The commercial logic also fits Ooredoo’s wider strategy. In February, the group announced the creation of Ooredoo Fibre Networks, a separate vehicle for scaling international connectivity and submarine cable assets. Chief executive Aziz Aluthman Fakhroo said demand for resilient, high-performance data routes was rising with growth in AI, cloud services and hyperscale infrastructure, and the company set out an ambition to increase the share of international infrastructure revenues within the group over time. Seen in that context, the Starlink business offer in Qatar is part of a broader attempt to position Ooredoo as a resilience provider across multiple layers of connectivity, from domestic business access to regional and international infrastructure.

Competition is also sharpening. Vodafone Qatar has already struck its own arrangement to offer Starlink satellite broadband services to enterprise customers, becoming the first mobile operator in the country to do so for business users, according to industry reporting. That suggests the market is moving beyond a single-operator experiment and towards a more contested phase in which satellite connectivity becomes a standard part of enterprise telecom portfolios in Qatar. For customers, that could improve choice. For operators, it raises the pressure to differentiate through service integration, installation speed, support quality and managed solutions rather than basic access alone.

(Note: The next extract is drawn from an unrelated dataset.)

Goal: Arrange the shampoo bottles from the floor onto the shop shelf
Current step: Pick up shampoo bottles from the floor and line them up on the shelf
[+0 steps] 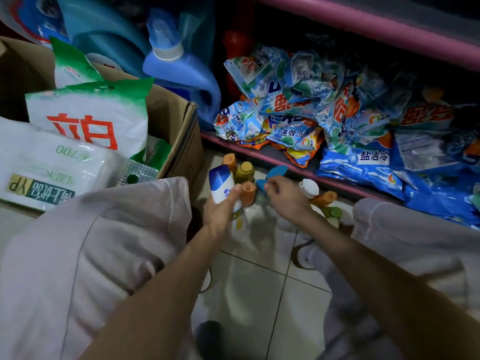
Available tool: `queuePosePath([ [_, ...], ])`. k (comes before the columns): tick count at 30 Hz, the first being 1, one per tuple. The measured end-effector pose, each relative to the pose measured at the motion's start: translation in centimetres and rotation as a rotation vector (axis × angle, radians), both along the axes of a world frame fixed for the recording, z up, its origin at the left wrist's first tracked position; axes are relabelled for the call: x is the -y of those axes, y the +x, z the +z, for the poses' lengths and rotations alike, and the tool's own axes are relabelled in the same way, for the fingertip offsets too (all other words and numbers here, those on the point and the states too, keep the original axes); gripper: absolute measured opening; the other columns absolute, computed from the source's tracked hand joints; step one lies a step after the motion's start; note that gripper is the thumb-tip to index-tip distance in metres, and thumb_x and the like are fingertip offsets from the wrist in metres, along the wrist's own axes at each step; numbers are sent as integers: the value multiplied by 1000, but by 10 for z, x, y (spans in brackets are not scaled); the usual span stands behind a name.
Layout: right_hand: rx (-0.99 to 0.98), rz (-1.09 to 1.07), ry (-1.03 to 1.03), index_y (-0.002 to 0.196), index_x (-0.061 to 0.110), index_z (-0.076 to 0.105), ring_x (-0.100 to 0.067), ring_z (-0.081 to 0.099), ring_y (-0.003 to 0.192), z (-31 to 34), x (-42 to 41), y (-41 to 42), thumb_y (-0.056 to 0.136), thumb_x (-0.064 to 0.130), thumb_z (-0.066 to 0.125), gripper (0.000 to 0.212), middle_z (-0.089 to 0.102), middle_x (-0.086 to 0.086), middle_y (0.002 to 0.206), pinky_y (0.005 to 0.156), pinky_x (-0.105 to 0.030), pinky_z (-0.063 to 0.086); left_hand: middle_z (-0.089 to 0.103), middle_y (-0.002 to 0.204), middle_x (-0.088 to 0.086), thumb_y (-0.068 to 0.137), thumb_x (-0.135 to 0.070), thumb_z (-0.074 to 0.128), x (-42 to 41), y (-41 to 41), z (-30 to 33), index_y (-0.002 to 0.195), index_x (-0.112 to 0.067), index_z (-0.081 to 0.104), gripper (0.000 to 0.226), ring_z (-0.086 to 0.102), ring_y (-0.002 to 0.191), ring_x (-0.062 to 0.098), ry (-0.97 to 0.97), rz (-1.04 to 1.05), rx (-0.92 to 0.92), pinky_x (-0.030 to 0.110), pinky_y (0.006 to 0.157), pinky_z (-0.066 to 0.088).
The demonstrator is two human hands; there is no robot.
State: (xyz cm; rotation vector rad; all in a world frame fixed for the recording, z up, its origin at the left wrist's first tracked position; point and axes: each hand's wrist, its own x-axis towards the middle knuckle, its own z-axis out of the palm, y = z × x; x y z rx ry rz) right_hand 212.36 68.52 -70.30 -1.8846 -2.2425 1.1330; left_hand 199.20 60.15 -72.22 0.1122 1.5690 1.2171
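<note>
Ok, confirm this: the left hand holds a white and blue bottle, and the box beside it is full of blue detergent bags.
Not quite. The left hand does hold the white and blue bottle, but the head view shows the box holding white and green bags. The blue bags lie on the shelf.

Small shop's stockroom corner, pink-edged low shelf (pixel 285 162) at two o'clock heaped with blue plastic detergent-powder sachets (pixel 298 118), brown cardboard carton (pixel 179 126) of white powder bags (pixel 88 118) at ten o'clock, tiled floor (pixel 259 294)
</note>
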Motion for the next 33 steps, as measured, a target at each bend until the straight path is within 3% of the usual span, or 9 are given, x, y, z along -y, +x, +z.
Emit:
queuePosePath([
  [5, 76, 168, 99, 127, 16, 52, -27, 52, 114, -30, -5, -22, 97, 25, 48, 32, 50, -7, 128, 90, -39, 45, 63, 119, 21, 87, -23, 66, -3, -8, -19, 125, -6, 56, 42, 60, 111, 37, 7, 80, 93, 53, 99, 46],
  [9, 414, 122, 230, 131, 12, 42, -33, 48, 116, -34, -13, -17, 88, 24, 59, 48, 43, -13, 129, 90, -41, 43, 62, 119, 21, 87, -26, 66, -2, -11, -32, 127, -5, 53, 47, 60, 111, 37, -54, 104, 114, 53, 99, 46],
  [11, 563, -4, 151, 134, 9, 36, -36, 43, 121, -25, -21, -5, 85, 29, 63, 59, 40, -17, 133, 97, -43, 38, 65, 116, 17, 86, -29, 67, 0, -10, -36, 126, -8, 54, 47, 62, 108, 33, -77, 99, 110, 50, 97, 48],
  [13, 631, 33, 163, 134, 8, 38, -36, 43, 122, -17, -25, 4, 89, 30, 59, 55, 42, -19, 134, 98, -43, 38, 66, 112, 14, 85, -33, 68, 2, -6, -37, 122, -11, 56, 45, 64, 104, 30, -91, 94, 106, 48, 96, 49],
  [16, 435, 292, 254, 129, 10, 45, -33, 49, 116, -15, -18, -8, 92, 25, 53, 41, 46, -14, 129, 92, -40, 43, 68, 108, 11, 82, -36, 71, 5, -1, -37, 118, -14, 59, 44, 66, 99, 26, -113, 118, 89, 46, 93, 51],
  [19, 215, 404, 99, 130, 16, 47, -29, 51, 117, -25, -5, -39, 95, 22, 51, 36, 46, -7, 132, 91, -39, 46, 69, 106, 12, 81, -35, 72, 9, 1, -35, 118, -13, 60, 45, 67, 98, 26, -104, 132, 80, 44, 90, 53],
  [22, 284, 424, -5, 133, 20, 42, -29, 51, 119, -40, 2, -54, 98, 17, 48, 36, 38, -4, 142, 94, -47, 47, 70, 106, 13, 80, -36, 73, 15, -4, -36, 117, -12, 60, 46, 67, 96, 27, -112, 115, 89, 45, 89, 54],
  [28, 419, 417, 62, 135, 11, 37, -35, 55, 110, -54, -6, -69, 93, 0, 47, 44, 27, -14, 142, 89, -47, 50, 69, 108, 16, 81, -33, 73, 17, -16, -46, 118, -12, 61, 45, 66, 101, 32, -127, 201, 88, 50, 92, 52],
  [33, 545, 434, 154, 134, 12, 37, -33, 56, 109, -68, -7, -65, 90, -3, 51, 49, 38, -15, 135, 74, -41, 47, 69, 103, 10, 81, -36, 73, 17, -15, -50, 110, -18, 61, 37, 66, 96, 25, -138, 193, 52, 36, 80, 56],
])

Broader industry trends support that shift. OECD work on future broadband networks has pointed to rising demand not only for speed and low latency but also for stronger resilience as digital systems become more central to business operations. GSMA Intelligence has also noted growing enterprise interest in satellite connectivity for part of their operations, particularly as non-terrestrial networks mature. That does not mean satellite will displace fibre or 5G in urban cores, where terrestrial infrastructure remains faster, denser and usually more cost-efficient. It does mean operators now have a stronger case for blending network types so that connectivity is not dependent on a single route or technology.